Got a sneak preview (from Alan Huffines) of a new film on the Donner Party. Check it out.
I Can't Believe I Drew It
Another page from my quest to do 10,000 bad drawings:
I'm doing research on a Classic Gunfight that took place in Tubac, Arizona in 1859. One of the fighters was a newspaper editor, of the Weekly Arizonian. As I researched today I found the description of a printer tradesman styled as an "itinerant typo." Ha. That's too funny (typo is short for typographical error). A print shop helper was called a "printer's devil." I love stuff like this!
We are having quite a debate here at True West about this fight.
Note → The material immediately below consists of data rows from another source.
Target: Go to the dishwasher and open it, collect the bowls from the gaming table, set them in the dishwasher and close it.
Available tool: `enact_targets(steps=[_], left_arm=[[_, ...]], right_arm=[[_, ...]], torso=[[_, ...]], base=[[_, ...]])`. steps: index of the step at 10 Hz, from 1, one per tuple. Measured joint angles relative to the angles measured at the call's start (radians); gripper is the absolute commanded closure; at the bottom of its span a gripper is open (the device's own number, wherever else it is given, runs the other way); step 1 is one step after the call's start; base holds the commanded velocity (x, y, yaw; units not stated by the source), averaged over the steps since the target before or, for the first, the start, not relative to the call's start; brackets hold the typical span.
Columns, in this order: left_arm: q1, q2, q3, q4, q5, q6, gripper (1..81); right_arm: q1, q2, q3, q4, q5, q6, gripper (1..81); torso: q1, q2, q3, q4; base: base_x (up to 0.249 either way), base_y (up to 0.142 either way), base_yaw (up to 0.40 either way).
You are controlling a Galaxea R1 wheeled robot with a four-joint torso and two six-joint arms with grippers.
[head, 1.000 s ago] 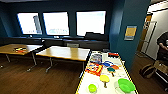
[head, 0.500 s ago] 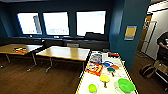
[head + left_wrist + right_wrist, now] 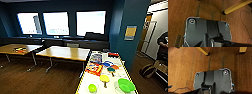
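The gaming table (image 3: pixel 86 81) runs away from me at the lower right of the head view, white-topped with a yellow edge. On its near end sit two bowls: a wide, shallow green bowl (image 3: pixel 126 85) toward the right edge and a smaller lime bowl (image 3: pixel 92 87) to its left. A yellow round paddle (image 3: pixel 104 79) lies between them. Board games (image 3: pixel 94 68) and more paddles cover the table farther back. The dishwasher is out of view. Both wrist views look down at brown carpet.
Two wooden-topped desks (image 3: pixel 65 53) (image 3: pixel 18 48) stand to the left, with open brown carpet before them. A blue pillar (image 3: pixel 130 32) rises behind the gaming table. A person (image 3: pixel 163 43) stands at the far right. Yellow table legs (image 3: pixel 235 7) (image 3: pixel 204 50) show above the carpet.
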Motion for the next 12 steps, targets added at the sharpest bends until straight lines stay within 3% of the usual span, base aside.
enact_targets(steps=[3,7,12], left_arm=[[-0.014,-0.017,0.028,0.0,-0.003,0.0,1.0],[-0.017,-0.005,0.028,0.0,-0.004,0.0,1.0],[-0.029,0.01,0.027,0.0,-0.008,0.0,1.0]], right_arm=[[0.072,-0.172,0.185,0.006,-0.001,0.013,1.0],[0.218,-0.352,0.338,0.011,-0.009,0.055,1.0],[0.403,-0.424,0.385,0.012,-0.092,0.146,1.0]], torso=[[0.0,0.0,-0.003,0.0],[0.0,0.0,-0.063,0.0],[0.001,0.002,-0.136,0.0]], base=[[0.0,0.0,0.0],[0.0,0.0,0.0],[0.0,0.0,0.0]])
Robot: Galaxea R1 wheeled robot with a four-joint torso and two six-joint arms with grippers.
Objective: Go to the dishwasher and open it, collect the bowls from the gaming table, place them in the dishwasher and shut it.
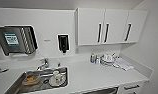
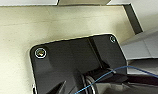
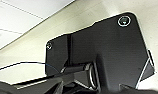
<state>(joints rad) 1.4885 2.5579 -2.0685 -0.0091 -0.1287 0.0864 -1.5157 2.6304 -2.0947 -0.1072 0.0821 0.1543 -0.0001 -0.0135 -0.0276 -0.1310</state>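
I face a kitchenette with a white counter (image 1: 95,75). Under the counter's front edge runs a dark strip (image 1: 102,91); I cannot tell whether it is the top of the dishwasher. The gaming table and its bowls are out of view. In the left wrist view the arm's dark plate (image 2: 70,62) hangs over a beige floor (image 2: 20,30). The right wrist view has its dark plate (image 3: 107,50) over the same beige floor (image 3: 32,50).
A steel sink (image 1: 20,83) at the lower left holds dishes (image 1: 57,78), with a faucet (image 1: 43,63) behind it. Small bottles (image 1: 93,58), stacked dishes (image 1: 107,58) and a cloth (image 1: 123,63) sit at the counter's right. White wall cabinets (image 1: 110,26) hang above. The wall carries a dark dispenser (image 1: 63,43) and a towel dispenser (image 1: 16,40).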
Two guys with military training (one graduated from West Point) faced off with Burnside rifles at forty paces and missed, not once, but twice. An eye-witness at the fight claimed that the day before the duel, one of them was picking leaves off the top of cactus on the top of the Tubac church while the other guy was destroying a small cottonwood.
My B.S. Flag Is Flying
Newspaper editor, Edward Cross ridiculed Sylvester Mowry in print for claiming in a speech given back east, that all of Arizona’s rivers teemed with fish good for eating. Cross countered, in print, that the fish in Arizona were no bigger than fingernail-size and these should be called Mowry trout.
Using dueling rules, Mowry’s second (the person who will take over if the first cannot continue) is George Mercer, while Capt. J.W. Donaldson is acting for Cross. The coin toss is won by Cross and Mowry is positioned with the sun shining in his face.
A large crowd of almost 1,000 bystanders has gathered for the affair, with one of the assembled men bringing a 42 gallon barrel of whiskey.
Both men miss on the first fire. After the second fire, Cross misses and “Mowry’s rifle failed to explode.”
Mercer demands another shot for Mowry. Cross and most of the crowd become, well, quite cross.
Mowry reprimes his weapon and raising it to his shoulder aims at his opponent for about thirty seconds. Cross folds his arms, awaiting inevitable death.
Finally, unable to shoot an unarmed man (and also, no doubt, aware that the well armed crowd is itching to take him down), Mowry raises the muzzle of his rifle and fires into the air.
Of all the gunfights we have done, this is one of the most suspicious to me. Marshall Trimble believes they were actually trying to kill each other, but I just find it a little too precious. Thirteen days later Mowry bought the newspaper.
Anything seem slightly suspicious to you? First of all anytime you have an itinerant typo in the story, my B.S. flag starts flying. Lookout, hip boot territory ahead!
"My mother told me if you can't say anything nice about anyone, become a journalist."